The concept of deep learning refers to a different classification and denotes an approach to training so-called deep structures, which include multi-level neural networks. A simple example from the field of image recognition: it is necessary to teach a machine to identify increasingly abstract features in terms of other abstract features, that is, to determine the relationship between the expression of the entire face, eyes and mouth, and, ultimately, clusters of colored pixels mathematically. Thus, in a deep neural network, each level of features has its own layer; It is clear that training such a “colossus” requires the appropriate experience of researchers and the level of hardware. Conditions developed in favor of deep neural learning only by 2006 - and eight years later we can talk about the revolution that this approach has produced in machine learning.

So, first of all, in the context of our article, it is worth noting the following: deep learning in most cases is not supervised by a person. That is, this approach involves training a neural network without a teacher. This is the main advantage of the “deep” approach: supervised machine learning, especially in the case of deep structures, requires enormous time – and labor – costs. Deep learning is an approach that models human abstract thinking (or, according to at least, represents an attempt to approach it), rather than using it.

The idea, as usual, is wonderful, but quite natural problems arise in the way of the approach - first of all, rooted in its claims to universality. In fact, while deep learning approaches have achieved significant success in the field of image recognition, the same natural language processing still raises many more questions than answers. It is obvious that in the next n years it is unlikely that it will be possible to create an “artificial Leonardo Da Vinci” or even - at least! - “artificial homo sapiens”.
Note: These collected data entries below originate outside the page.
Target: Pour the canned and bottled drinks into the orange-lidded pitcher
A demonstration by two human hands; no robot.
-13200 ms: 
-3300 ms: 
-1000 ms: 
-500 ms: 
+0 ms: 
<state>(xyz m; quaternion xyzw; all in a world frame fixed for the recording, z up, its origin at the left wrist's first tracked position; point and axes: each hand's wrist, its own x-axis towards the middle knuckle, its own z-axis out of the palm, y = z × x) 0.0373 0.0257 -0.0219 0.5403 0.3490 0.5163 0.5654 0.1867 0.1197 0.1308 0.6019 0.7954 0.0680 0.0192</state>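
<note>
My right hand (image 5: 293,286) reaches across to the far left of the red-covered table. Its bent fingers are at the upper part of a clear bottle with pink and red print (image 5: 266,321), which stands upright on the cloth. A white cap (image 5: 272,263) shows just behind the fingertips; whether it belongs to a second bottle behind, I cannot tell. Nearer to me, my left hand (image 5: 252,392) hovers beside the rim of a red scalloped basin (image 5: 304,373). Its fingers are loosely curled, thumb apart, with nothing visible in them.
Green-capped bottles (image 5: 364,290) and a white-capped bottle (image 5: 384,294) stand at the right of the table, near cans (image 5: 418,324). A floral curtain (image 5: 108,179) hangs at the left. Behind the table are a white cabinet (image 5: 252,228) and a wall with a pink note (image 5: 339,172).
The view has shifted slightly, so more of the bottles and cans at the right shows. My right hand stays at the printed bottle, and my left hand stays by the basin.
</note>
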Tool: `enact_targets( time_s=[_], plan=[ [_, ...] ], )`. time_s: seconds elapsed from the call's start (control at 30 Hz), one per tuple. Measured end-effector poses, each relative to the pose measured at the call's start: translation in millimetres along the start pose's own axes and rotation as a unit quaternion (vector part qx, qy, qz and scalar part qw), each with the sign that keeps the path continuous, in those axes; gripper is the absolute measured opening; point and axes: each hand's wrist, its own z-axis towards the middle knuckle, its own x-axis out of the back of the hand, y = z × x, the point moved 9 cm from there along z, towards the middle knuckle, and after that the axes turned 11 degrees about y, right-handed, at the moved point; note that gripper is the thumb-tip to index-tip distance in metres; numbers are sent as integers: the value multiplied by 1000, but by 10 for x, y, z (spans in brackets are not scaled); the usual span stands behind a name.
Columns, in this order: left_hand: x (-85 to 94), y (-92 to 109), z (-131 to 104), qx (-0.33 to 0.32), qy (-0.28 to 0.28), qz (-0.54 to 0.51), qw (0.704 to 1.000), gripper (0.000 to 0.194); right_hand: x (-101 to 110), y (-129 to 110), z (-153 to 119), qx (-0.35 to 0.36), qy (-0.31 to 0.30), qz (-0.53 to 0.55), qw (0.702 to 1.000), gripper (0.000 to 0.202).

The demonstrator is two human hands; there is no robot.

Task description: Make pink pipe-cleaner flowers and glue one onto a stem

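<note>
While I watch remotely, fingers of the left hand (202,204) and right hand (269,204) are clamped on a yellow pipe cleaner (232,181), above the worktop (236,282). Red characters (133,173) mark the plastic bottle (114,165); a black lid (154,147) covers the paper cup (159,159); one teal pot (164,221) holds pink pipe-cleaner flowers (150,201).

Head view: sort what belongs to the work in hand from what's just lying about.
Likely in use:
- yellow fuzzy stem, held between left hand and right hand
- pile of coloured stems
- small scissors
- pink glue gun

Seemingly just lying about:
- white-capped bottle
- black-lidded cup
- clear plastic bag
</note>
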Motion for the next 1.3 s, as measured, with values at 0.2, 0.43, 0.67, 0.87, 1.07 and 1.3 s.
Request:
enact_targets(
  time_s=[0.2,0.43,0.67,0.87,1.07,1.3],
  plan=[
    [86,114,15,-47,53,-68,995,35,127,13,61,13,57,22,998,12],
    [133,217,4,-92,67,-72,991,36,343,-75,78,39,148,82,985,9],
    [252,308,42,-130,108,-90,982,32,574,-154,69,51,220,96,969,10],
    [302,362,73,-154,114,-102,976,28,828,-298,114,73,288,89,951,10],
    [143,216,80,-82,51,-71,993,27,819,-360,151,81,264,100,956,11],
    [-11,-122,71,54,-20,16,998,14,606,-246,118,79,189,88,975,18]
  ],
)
However, artificial intelligence researchers are already faced with the question of ethics: the fears expressed in every self-respecting science fiction film, from “Terminator” to “Transformers”, no longer seem funny (modern sophisticated neural networks can already be considered a plausible model the work of the insect's brain!), but are clearly unnecessary for now.

The ideal technological future appears to us as an era when a person will be able to delegate most of his powers to a machine - or at least be able to allow it to facilitate a significant part of his work. intellectual work. The concept of deep learning is one step towards this dream. The road ahead is long, but it is already clear that neural networks and the ever-evolving approaches associated with them are capable of realizing the aspirations of science fiction writers over time.